WHAT THIS TASK INVOLVES: Repeat each line of the material below without change.
▽
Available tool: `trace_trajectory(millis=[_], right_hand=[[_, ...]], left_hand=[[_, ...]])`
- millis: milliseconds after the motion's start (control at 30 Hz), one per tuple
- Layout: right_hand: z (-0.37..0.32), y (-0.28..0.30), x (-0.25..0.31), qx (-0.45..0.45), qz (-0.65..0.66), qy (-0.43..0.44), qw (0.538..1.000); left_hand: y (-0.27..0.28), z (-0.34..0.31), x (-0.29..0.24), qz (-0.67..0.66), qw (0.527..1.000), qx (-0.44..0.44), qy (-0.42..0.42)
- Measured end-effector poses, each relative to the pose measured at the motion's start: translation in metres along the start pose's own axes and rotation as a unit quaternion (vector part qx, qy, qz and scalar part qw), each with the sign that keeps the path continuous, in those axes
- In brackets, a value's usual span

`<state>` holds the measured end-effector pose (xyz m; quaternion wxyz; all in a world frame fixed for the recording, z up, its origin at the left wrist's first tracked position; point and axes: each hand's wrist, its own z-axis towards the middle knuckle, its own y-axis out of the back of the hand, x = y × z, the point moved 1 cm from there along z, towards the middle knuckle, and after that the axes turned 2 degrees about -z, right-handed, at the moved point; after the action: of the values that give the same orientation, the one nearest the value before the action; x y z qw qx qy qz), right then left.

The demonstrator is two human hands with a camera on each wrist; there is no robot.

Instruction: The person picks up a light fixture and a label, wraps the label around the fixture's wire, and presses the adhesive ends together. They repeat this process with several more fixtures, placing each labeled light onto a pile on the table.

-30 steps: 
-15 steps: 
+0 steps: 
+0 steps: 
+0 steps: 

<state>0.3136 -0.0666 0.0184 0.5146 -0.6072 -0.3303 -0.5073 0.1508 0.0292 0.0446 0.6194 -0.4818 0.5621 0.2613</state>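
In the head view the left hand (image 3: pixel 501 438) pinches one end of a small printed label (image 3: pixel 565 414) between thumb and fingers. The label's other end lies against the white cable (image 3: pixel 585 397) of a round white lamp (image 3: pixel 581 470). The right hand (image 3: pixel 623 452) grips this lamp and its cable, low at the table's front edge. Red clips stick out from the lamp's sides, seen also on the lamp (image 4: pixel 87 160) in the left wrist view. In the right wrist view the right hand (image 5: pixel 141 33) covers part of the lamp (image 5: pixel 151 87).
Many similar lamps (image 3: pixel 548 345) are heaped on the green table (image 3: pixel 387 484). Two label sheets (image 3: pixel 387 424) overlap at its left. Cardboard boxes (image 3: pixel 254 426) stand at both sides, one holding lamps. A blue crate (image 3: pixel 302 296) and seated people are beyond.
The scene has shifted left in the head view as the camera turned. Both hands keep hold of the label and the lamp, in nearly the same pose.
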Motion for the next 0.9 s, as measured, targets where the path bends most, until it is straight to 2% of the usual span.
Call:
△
EXPECTED ANSWER:
Available tool: `trace_trajectory(millis=[_], right_hand=[[_, ...]], left_hand=[[_, ...]])`
- millis: milliseconds after the motion's start (control at 30 Hz), one per tuple
- Layout: right_hand: z (-0.37..0.32), y (-0.28..0.30), x (-0.25..0.31), qx (-0.45..0.45), qz (-0.65..0.66), qy (-0.43..0.44), qw (0.538..1.000); left_hand: y (-0.27..0.28), z (-0.34..0.31), x (-0.29..0.24), qz (-0.67..0.66), qw (0.527..1.000), qx (-0.44..0.44), qy (-0.42..0.42)
- Measured end-effector poses, each relative to the pose measured at the motion's start: translation in metres along the start pose's own axes and rotation as a unit quaternion (vector part qx, qy, qz and scalar part qw), each with the sign that keeps the path continuous, in those axes
- In brackets, a value's usual span

`<state>` holds the measured end-effector pose (xyz m; quaternion wxyz; all in a world frame fixed for the recording, z up, its origin at the left wrist's first tracked position; point and axes: each hand's wrist, its own z-axis towards the middle knuckle, its own y-axis out of the back of the hand, x = y × z, the point moved 1 cm from there along z, towards the middle knuckle, and after that the axes turned 2 degrees about -z, right-handed, at the moved point; after the action: of the values that give the same orientation, the one nearest the value before the action; x y z qw qx qy qz), right then left.

The demonstrator is two human hands with a camera on each wrist; there is no robot.

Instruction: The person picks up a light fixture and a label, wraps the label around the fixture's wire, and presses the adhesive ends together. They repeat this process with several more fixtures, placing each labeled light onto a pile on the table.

-30 steps: 
-15 steps: 
+0 steps: 
+0 steps: 
+0 steps: 

<state>0.3136 -0.0666 0.0184 0.5146 -0.6072 -0.3303 -0.5073 0.1508 0.0292 0.0446 0.6194 -0.4818 0.5621 0.2613</state>
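In the head view the left hand (image 3: pixel 501 438) pinches one end of a small printed label (image 3: pixel 565 414) between thumb and fingers. The label's other end lies against the white cable (image 3: pixel 585 397) of a round white lamp (image 3: pixel 581 470). The right hand (image 3: pixel 623 452) grips this lamp and its cable, low at the table's front edge. Red clips stick out from the lamp's sides, seen also on the lamp (image 4: pixel 87 160) in the left wrist view. In the right wrist view the right hand (image 5: pixel 141 33) covers part of the lamp (image 5: pixel 151 87).
Many similar lamps (image 3: pixel 548 345) are heaped on the green table (image 3: pixel 387 484). Two label sheets (image 3: pixel 387 424) overlap at its left. Cardboard boxes (image 3: pixel 254 426) stand at both sides, one holding lamps. A blue crate (image 3: pixel 302 296) and seated people are beyond.
The scene has shifted left in the head view as the camera turned. Both hands keep hold of the label and the lamp, in nearly the same pose.
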Motion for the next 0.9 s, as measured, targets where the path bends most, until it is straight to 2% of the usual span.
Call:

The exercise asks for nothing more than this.